GÖLETİNDE BUHARLI GEMİ TURUNA ÇIKTILAR
Şatonun 30 hektarlık bahçesi ile 80 hektarlık parkında yapay şelale, göl, yürüyüş alanları bulunuyor. Gölün en dikkat çeken özellikleri Kral 4’üncü Henri’nin yaptırdığı kulübe ve iri sazanlar. Düzenli bakımla balıkların 100 yaşına kadar yaşadığı söyleniyor. Ama bu bir şehir efsanesi. Şölenlerde göldeki kulübede havaifişek fırlatılırmış. 1868’de gölde buharlı gemi gezisi düzenlenmiş.
Su sevdalısı 4’üncü Henri, 1200 metre uzunluğunda kanal açtırmış şatonun parkına. Yazar Malherbe o günleri şöyle anlatıyor: “Kanal kral için o kadar önemliydi ki bir tutkuya dönüşmüştü. Aşırı sıcaklarda bile sabah beşten itibaren bir taşın üzerine oturur, öğlene kadar ne bir güneşlik ne bir gölge, öylece çalışan işçilere bakardı.” Kanala su akıtılması ise kralla dalkavukları arasında bahis konusu olmuş: “Kral iki günde dolacağını söyledi. 1000 ekü’ye (gümüş para) iddiaya girdik. Oysa sekiz gün bile yetmedi!” Başlangıçta alabalık yetiştirmek için düşünülen kanal, tekne gezilerinde kullanılmış. Etrafında at arabasıyla gezi ise kraliyetin geleneklerinden biri olmuş. Bugün kıyıları piknikçilerle ve güneşlenmeye gelenlerle dolup taşıyor.
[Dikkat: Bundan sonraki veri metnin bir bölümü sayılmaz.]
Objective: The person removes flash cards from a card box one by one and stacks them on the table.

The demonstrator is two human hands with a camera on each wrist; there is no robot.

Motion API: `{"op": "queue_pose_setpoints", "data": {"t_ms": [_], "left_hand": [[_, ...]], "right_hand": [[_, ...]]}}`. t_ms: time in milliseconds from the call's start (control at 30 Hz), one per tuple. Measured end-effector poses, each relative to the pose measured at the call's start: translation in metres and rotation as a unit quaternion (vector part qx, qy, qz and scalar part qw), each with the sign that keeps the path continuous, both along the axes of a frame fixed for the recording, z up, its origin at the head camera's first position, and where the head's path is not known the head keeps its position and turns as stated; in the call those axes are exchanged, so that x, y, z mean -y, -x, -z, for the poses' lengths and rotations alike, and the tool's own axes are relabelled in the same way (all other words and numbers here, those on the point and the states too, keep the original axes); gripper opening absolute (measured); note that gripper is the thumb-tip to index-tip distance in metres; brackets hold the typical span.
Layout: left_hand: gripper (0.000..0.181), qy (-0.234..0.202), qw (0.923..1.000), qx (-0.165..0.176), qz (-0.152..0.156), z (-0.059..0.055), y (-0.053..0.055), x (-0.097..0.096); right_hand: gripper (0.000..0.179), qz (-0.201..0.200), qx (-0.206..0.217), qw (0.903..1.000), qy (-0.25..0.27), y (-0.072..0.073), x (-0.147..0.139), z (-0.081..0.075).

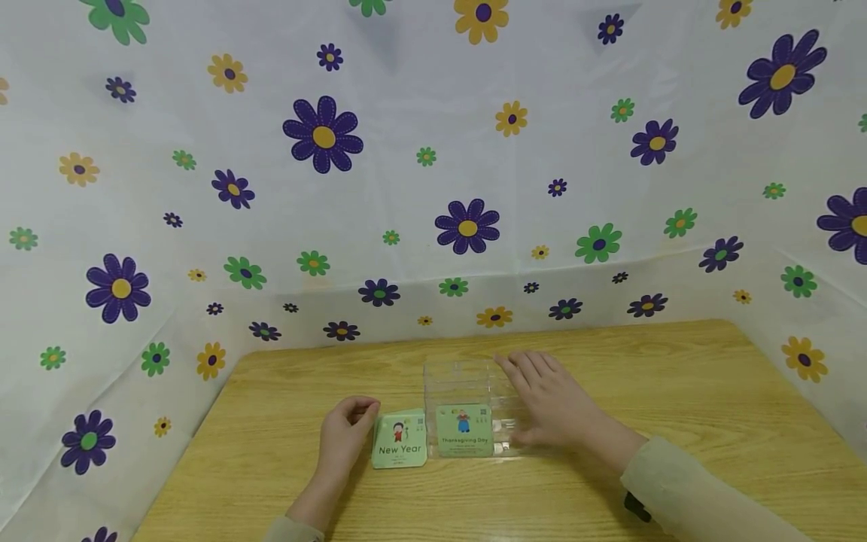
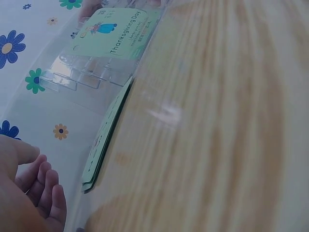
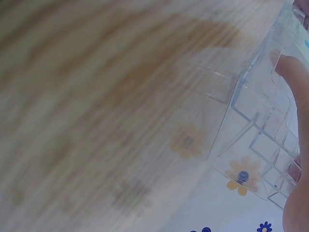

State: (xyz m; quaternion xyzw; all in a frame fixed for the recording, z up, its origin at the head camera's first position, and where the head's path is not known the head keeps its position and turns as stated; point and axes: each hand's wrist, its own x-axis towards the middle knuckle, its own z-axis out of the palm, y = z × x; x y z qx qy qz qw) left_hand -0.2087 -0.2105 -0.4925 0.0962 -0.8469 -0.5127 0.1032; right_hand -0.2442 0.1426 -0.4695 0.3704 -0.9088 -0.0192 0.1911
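A clear plastic tiered card holder (image 1: 457, 376) stands on the table, its stepped dividers (image 3: 265, 130) showing in the right wrist view. A green "Thanksgiving Day" card (image 1: 464, 440) sits in its front section. To the left, a small stack of green cards topped by "New Year" (image 1: 400, 444) lies flat on the wood. My left hand (image 1: 347, 433) is beside this stack, fingers loosely bent near its upper left corner and holding nothing. My right hand (image 1: 552, 399) spans the holder's right side, thumb (image 3: 289, 72) at the front and fingers toward the back.
The wooden table (image 1: 325, 369) reaches back to a white curtain (image 1: 406, 196) with purple, green and yellow flowers, which also hangs along both sides. A black band (image 1: 637, 506) shows under the right sleeve (image 1: 684, 482).
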Motion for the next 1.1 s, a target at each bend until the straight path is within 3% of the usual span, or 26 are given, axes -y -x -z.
{"op": "queue_pose_setpoints", "data": {"t_ms": [333,600,1100], "left_hand": [[0.017,-0.007,1.0,-0.005,-0.002,0.001,0.001,-0.001],[0.013,-0.009,0.9995,-0.031,0.003,0.0,0.002,-0.006],[0.013,-0.039,0.9985,-0.032,0.021,-0.003,-0.001,-0.014]], "right_hand": [[0.127,-0.002,-0.009,0.9999,-0.003,0.0,0.0,0.001],[0.127,0.001,-0.015,0.9999,-0.005,0.001,0.0,0.002],[0.127,-0.001,-0.016,0.9999,-0.005,0.001,-0.001,0.002]]}}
BALONLA GEZEBİLİR, 30 EKİM’DE AV PARTİSİNİ İZLEYEBİLİRSİNİZ
Şatoyu gezerken sağda solda, resim ve heykel olarak göreceğiniz esrarengiz, masalsı sürüngen sizi şaşırtmasın: Gördüğünüz, Kral 1’inci François’nın sembolü semender! Ne diyordu kral: “Nutrisco et extinguo!” Yani “(Ateşten) beslenip, gerektiğinde onu söndüreliyorum!” Tıpkı semender gibi! Şato salı hariç her gün açık. Giriş 10 Euro. 130 hektarlık bahçesi ise ücretsiz. Faytonla gezebilir, gölde sandal safası yapabilir ya da 1 saatlik balon gezisine katılabilirsiniz. 20 dakikalık fayton turu 6, yarım saatlik sandal gezisi 7, şampanya ikramı dahil balon turu 205 Euro. Temmuz ve ağustosta her perşembe saat 20.30’da 1,5 saatlik rehberli, avlu ve bahçe gezisi yapılıyor. Günbatımı eşliğinde yapılan tur için bir gün önce, en geç saat 15.00’e kadar rezervasyon yaptırmak gerekiyor. Gezi 6 yaşından küçüklere bedava, yetişkinlere 14,50 Euro. (Tel: 01 60 71 50 60) Yılda bir kez av partisi gösterisi yapılıyor. Bu yıl, 30 Ekim’de saat 10.00-17.00 arasında yapılacak. Avcıların koruyucusu sayılan Aziz Hubert adına düzenlenen günde gelenek ile modernite buluşuyor. Profesyonel atlı avcı grubu Rallye Tempete’in gösterisi ücretsiz.